**What the task asks**
Tell how many lines in these records contain the string "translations", with only the number as the reply.

(Recorded data)

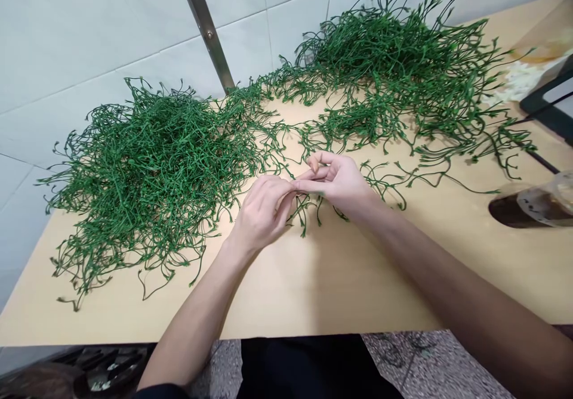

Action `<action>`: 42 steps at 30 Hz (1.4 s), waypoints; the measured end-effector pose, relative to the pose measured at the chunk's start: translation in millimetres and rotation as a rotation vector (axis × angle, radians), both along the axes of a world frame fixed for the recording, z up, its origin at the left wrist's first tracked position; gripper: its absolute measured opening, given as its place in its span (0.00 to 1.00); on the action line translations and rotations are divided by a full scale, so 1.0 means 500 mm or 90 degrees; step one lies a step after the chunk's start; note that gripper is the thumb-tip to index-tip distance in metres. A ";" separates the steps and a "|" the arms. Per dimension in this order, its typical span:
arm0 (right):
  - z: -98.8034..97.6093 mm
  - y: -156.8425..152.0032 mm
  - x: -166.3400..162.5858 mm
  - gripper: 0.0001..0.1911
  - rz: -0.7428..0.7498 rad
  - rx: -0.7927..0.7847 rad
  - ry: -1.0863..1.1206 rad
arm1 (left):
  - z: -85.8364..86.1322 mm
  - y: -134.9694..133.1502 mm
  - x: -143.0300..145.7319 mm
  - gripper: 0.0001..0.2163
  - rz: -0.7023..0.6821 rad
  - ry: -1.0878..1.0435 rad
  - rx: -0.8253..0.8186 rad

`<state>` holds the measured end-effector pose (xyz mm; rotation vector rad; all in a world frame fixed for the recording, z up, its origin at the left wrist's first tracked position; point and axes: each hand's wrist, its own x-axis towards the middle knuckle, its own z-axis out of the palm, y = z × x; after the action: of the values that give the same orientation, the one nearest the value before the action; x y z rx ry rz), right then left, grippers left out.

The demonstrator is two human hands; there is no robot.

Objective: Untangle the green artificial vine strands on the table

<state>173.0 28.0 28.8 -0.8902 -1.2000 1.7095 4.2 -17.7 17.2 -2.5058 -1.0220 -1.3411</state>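
Two bare hands work over one pale wood-grained table [277, 303], their fingertips meeting near its middle. The left hand [262, 211] has its fingers curled and its thumb and index drawn together; the right hand [342, 178] has thumb and fingers brought to the same spot, with one tan-orange covering [313, 164] at a fingertip. Whether either pinches a stem cannot be told, since the fingers hide the meeting point.

The thin, dark-green, wiry stems with small forked tips lie in two big heaps: a left heap [152, 160] beside the left hand and a right heap [385, 53] back by the wall, joined by a looser spread. They are too many and too tangled to count. A few loose green stems [304, 211] lie just under the hands, and several more stray beside the right forearm.

At the right edge are one clear plastic cup of dark brown liquid [508, 211], one black-edged object with a pale panel [553, 104], and one pile of small white pieces [514, 83], which stems of the right heap reach. The right forearm lies between the hands and the cup. One metal strip [206, 32] runs down the white tiled wall [111, 23] behind.
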 end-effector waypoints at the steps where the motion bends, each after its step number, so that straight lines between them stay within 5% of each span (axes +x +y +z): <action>1: 0.002 0.001 0.001 0.29 0.005 -0.008 0.008 | 0.001 0.000 0.002 0.13 0.001 -0.018 -0.008; 18: 0.003 0.010 0.006 0.27 0.063 -0.117 0.075 | -0.010 -0.004 0.012 0.12 0.026 -0.018 -0.021; 32: -0.004 0.004 0.002 0.27 0.010 -0.036 0.041 | 0.008 -0.015 0.014 0.10 0.092 -0.054 -0.092; 42: -0.007 0.005 0.004 0.27 0.027 -0.037 0.051 | 0.001 -0.003 0.005 0.06 0.123 -0.032 0.073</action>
<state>175.1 30.3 25.3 -0.8280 -1.1281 1.8054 6.7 -19.4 17.8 -2.2384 -1.1291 -1.3693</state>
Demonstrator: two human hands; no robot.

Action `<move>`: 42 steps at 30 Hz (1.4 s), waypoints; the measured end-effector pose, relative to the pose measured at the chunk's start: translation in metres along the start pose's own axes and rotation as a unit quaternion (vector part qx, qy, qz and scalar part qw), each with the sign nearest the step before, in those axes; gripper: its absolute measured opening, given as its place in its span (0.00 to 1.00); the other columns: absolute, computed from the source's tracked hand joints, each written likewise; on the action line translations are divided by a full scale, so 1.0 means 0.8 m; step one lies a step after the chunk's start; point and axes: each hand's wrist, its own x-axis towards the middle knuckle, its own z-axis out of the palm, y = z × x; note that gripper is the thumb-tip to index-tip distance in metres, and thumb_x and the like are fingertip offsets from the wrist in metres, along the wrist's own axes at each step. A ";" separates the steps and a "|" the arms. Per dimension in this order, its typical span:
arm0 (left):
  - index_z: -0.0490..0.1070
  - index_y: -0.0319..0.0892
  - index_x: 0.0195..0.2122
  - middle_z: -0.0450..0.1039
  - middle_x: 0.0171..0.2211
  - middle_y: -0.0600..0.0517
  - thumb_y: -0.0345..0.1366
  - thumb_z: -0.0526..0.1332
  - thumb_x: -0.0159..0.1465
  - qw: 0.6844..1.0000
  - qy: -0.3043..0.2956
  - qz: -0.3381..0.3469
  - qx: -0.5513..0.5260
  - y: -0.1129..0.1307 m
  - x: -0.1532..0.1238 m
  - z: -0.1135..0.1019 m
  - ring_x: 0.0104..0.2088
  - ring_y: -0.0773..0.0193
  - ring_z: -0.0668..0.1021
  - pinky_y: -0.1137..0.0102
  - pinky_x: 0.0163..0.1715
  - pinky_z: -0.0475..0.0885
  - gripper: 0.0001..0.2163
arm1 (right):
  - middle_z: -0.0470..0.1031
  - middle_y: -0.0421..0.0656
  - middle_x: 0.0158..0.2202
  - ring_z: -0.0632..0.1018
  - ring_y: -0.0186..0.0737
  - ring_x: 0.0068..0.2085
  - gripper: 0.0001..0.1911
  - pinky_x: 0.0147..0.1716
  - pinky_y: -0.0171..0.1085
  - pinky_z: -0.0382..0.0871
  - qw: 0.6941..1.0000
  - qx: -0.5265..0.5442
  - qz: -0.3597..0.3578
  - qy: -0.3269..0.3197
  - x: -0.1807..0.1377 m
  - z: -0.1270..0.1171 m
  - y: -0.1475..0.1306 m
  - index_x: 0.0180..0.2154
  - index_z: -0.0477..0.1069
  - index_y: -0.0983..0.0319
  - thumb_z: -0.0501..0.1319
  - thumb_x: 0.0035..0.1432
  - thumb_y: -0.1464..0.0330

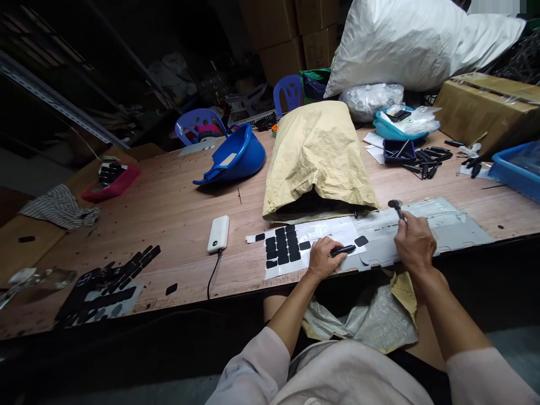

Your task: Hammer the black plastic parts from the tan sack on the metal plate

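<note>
My left hand [323,257] is closed on a slim black pen-like piece [346,249], which lies low over the white sheet [327,228]. In my right hand [415,239] is a small hammer, its dark head [395,204] raised above the grey board [449,228]. A black rounded tab [361,241] lies just right of the piece's tip. To the left of my left hand, several black tabs [282,245] sit in rows on the sheet. Behind the sheet, a large yellowish sack [318,152] rests with its dark mouth facing me.
A white power bank [218,233] with a black cable stands left of the sheet. Farther back is a tilted blue basin [242,154]. Loose black pen-like parts [432,159] lie at the right, near a cardboard box [485,109]. An open sack [371,318] hangs at my lap below the table edge.
</note>
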 end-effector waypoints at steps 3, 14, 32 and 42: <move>0.86 0.47 0.41 0.79 0.37 0.52 0.33 0.77 0.61 1.000 -0.001 0.001 -0.001 -0.001 -0.001 0.000 0.43 0.56 0.80 0.62 0.49 0.72 0.08 | 0.80 0.50 0.45 0.79 0.48 0.45 0.21 0.45 0.44 0.73 0.988 0.146 -0.046 -0.006 -0.050 -0.017 -0.015 0.59 0.77 0.59 0.53 0.74 0.61; 0.87 0.50 0.42 0.81 0.38 0.52 0.33 0.78 0.60 1.000 -0.012 -0.003 -0.010 -0.005 0.001 0.000 0.42 0.57 0.80 0.61 0.49 0.72 0.09 | 0.82 0.47 0.41 0.83 0.42 0.42 0.19 0.44 0.40 0.79 0.952 0.232 -0.184 -0.082 -0.145 -0.009 -0.057 0.60 0.77 0.58 0.53 0.77 0.65; 0.87 0.48 0.39 0.81 0.36 0.52 0.32 0.77 0.58 1.000 -0.005 -0.013 -0.015 -0.001 0.001 0.001 0.41 0.57 0.79 0.62 0.48 0.73 0.08 | 0.79 0.46 0.38 0.80 0.44 0.38 0.20 0.41 0.41 0.77 0.968 0.184 -0.141 -0.098 -0.136 -0.018 -0.041 0.55 0.79 0.58 0.52 0.76 0.60; 0.86 0.47 0.40 0.80 0.37 0.51 0.34 0.79 0.56 1.000 -0.013 -0.012 0.021 0.013 0.000 -0.003 0.43 0.54 0.79 0.60 0.50 0.73 0.11 | 0.78 0.52 0.44 0.73 0.44 0.37 0.20 0.33 0.41 0.60 0.995 -0.092 0.017 -0.044 -0.006 -0.013 0.028 0.56 0.82 0.60 0.57 0.70 0.63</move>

**Task solution**
2